Our results have shown that RBCs flowing out of a microfluidic constriction undergo two different shape recovery behaviors, depending on the experimental conditions. At high external viscosity and flow speed, we highlighted a stretching mode where the impact of the flow on the shape recovery is dominant, whereas at low viscosity and velocity of the carrier fluid, we found an unfolding mode where the mechanical phenotype of RBCs dominates the shape recovery. The calculation of the corresponding Capillary numbers shows that the RBC shear resistance governs the transition between the two recovery dynamics. It would be interesting to evaluate if the calculation of the viscous stress corresponding to the frontier between these two recovery modes (at $Ca\sim 1$) could be used to estimate an elastic shear modulus of healthy RBCs. We also showed that the associated recovery times, ${\tau }_r$, vary strongly according to the viscosity and velocity of the carrier fluid. Indeed, we report values comparable with relaxation times published in the literature—and in good agreement with the Hochmuth Evans calculation based on the Kelvin–Voigt model ($\sim 100$ ms)—for very low flow speed and buffer viscosity, as well as values as low as 4 ms at specific experimental conditions.
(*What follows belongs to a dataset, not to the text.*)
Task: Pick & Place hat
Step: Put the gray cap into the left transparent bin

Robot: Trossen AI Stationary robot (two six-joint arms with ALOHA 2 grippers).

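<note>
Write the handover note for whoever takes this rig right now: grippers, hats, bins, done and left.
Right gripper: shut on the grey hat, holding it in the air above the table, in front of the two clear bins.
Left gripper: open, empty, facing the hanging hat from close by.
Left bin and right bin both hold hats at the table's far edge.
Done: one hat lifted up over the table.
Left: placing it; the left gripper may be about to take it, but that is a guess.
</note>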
The RBCs shape the recovery under flow, being dictated by the coupling between the cell and the external medium, and it is expected that ${\tau }_r$ varies with the flow parameters. Indeed, we found that ${\tau }_r$ decreases with the raise of the external viscosity and the relative velocity between the surrounding fluid and the RBC. We explain this reduction of the recovery time in terms of the strong coupling between the cell and the external fluid, which impacts the energy dissipation. Finally, the comparison of the behaviors of Plasmodium falciparum infected and healthy RBCs flowing out of constricted channels illustrates that diseased cells are less stretched and thus recover a steady shape twice as fast as normal ones. Such results demonstrate that ${\tau }_r$ provides a signature of the cell intrinsic mechanical properties and that its measurement has the potential to detect the pathological state of RBCs.

SUPPLEMENTARY MATERIAL

See the supplementary material for a detailed description of the preparation of the Plasmodium falciparum infected red blood cells. More information on the determination of cell velocity is illustrated in the supplementary material. The effect of stress history on the mechanical response of healthy RBCs is also detailed. The quantification of the centering effect of our geometry is also provided and briefly discussed. Finally, a description of the numerical simulations performed to calculate the viscous stress $St$ necessary to extract the shear modulus is included.

DATA AVAILABILITY

The data that support the findings of this study are available from the corresponding author upon reasonable request.